A good BCAA supplement can help you get toned, perform better in endurance exercise, and gain muscular strength. They might even help boost the functioning of your immune system.
Want to take your gym sessions to the next level? Our research team took an in-depth look at the best branched chain amino acid supplements for women and came up with the best ten.
1. Transparent Labs BCAA + Glutamine
Is it too much to want it all from your BCAA? Transparent Labs suggests it isn’t with BCAA + Glutamine.
Simply put, BCAA + Glutamine has everything you need from the right sources in the right amounts.
A whopping 8 grams of vegan-friendly fermented branch chain amino acids? Check.

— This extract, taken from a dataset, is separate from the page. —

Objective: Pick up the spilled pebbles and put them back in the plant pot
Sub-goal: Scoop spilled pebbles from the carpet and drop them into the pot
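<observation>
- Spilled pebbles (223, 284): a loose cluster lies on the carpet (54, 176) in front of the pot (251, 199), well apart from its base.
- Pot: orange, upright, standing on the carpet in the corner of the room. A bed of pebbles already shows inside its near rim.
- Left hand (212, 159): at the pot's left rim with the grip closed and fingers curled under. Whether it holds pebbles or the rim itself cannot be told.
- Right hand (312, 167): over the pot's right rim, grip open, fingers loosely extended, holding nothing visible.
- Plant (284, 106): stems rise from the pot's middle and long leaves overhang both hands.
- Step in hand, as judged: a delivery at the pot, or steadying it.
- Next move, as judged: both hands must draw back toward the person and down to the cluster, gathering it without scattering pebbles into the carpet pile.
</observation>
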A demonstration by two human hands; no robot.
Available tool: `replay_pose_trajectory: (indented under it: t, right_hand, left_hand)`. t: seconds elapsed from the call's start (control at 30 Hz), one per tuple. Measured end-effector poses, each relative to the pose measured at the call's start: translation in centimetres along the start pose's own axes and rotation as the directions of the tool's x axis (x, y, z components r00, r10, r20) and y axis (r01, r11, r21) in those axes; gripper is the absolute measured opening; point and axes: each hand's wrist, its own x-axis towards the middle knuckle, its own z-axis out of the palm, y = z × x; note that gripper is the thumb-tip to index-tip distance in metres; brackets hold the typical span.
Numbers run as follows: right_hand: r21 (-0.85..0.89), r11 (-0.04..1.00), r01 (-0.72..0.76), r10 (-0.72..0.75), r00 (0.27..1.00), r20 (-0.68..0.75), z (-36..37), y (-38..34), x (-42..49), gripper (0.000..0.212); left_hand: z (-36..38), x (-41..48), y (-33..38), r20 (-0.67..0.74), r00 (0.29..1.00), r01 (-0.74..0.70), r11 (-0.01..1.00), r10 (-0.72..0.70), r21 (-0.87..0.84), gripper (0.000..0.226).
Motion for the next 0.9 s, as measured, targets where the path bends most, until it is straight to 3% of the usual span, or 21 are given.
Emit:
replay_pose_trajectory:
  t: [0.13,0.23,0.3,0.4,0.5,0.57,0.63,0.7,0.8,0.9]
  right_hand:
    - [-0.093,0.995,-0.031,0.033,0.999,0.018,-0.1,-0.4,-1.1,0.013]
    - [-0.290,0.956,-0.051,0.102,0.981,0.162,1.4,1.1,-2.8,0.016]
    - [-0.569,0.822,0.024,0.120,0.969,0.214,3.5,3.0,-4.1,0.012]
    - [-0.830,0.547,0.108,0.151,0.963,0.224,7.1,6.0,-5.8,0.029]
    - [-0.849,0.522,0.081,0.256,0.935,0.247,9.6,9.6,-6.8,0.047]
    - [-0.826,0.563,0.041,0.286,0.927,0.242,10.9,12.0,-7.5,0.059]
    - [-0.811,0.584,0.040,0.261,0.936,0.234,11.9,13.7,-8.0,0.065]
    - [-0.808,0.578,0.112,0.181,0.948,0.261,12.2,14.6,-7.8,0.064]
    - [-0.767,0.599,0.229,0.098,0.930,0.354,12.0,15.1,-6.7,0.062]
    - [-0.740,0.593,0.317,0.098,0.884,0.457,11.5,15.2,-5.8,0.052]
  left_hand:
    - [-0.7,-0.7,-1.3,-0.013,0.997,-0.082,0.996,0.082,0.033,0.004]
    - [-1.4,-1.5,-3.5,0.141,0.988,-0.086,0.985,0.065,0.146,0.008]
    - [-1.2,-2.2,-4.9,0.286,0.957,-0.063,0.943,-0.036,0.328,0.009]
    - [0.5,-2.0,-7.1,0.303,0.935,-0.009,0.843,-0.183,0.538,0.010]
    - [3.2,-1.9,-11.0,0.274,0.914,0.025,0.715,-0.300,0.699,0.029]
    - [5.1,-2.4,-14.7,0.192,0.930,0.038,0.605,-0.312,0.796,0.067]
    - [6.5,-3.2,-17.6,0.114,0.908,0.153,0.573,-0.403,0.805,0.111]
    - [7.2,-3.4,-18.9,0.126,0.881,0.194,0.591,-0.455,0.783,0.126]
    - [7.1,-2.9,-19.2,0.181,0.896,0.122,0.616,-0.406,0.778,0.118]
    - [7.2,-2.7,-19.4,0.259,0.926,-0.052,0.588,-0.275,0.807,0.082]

An extra 5 grams of l-glutamine to aid recovery, reduce soreness, and negate BCAA metabolism? Check.
A gram of coconut water powder to aid hydration? Check.
Available in 5 delicious, all-natural, naturally sweetened flavors you can’t go wrong. This is our top pick for reducing soreness and promoting muscle recovery in women.
2. Kaged Muscle Fermented BCAA Powder
Kaged Muscle sells a highly pure and scientifically advanced branched chain amino acid formulation. It’s very simple, with just four ingredients (and three of them are BCAAs).
The main innovation in this product is the fermented nature of the branched chain amino acids, which makes them easier for your body to process and digest. In other words, you get a greater benefit from the same dose of BCAAs.
Aside from leucine, valine, and isoleucine (provided at a 2:1:1 ratio), the only other ingredient is sunflower lecithin, which helps prevent clumping when you mix it into a protein shake. It’s simply a great pick
3. Optimum Nutrition BCAA Caps
If you hate the taste of BCAA powder, Optimum Nutrition offers the best solution with its mega-sized BCAA capsules. Each capsule has 500 mg of branched chain amino acids in a 2:1:1 leucine:isoleucine:valine ratio, and the only other ingredients are cellulose, magnesium stearate, and gelatin.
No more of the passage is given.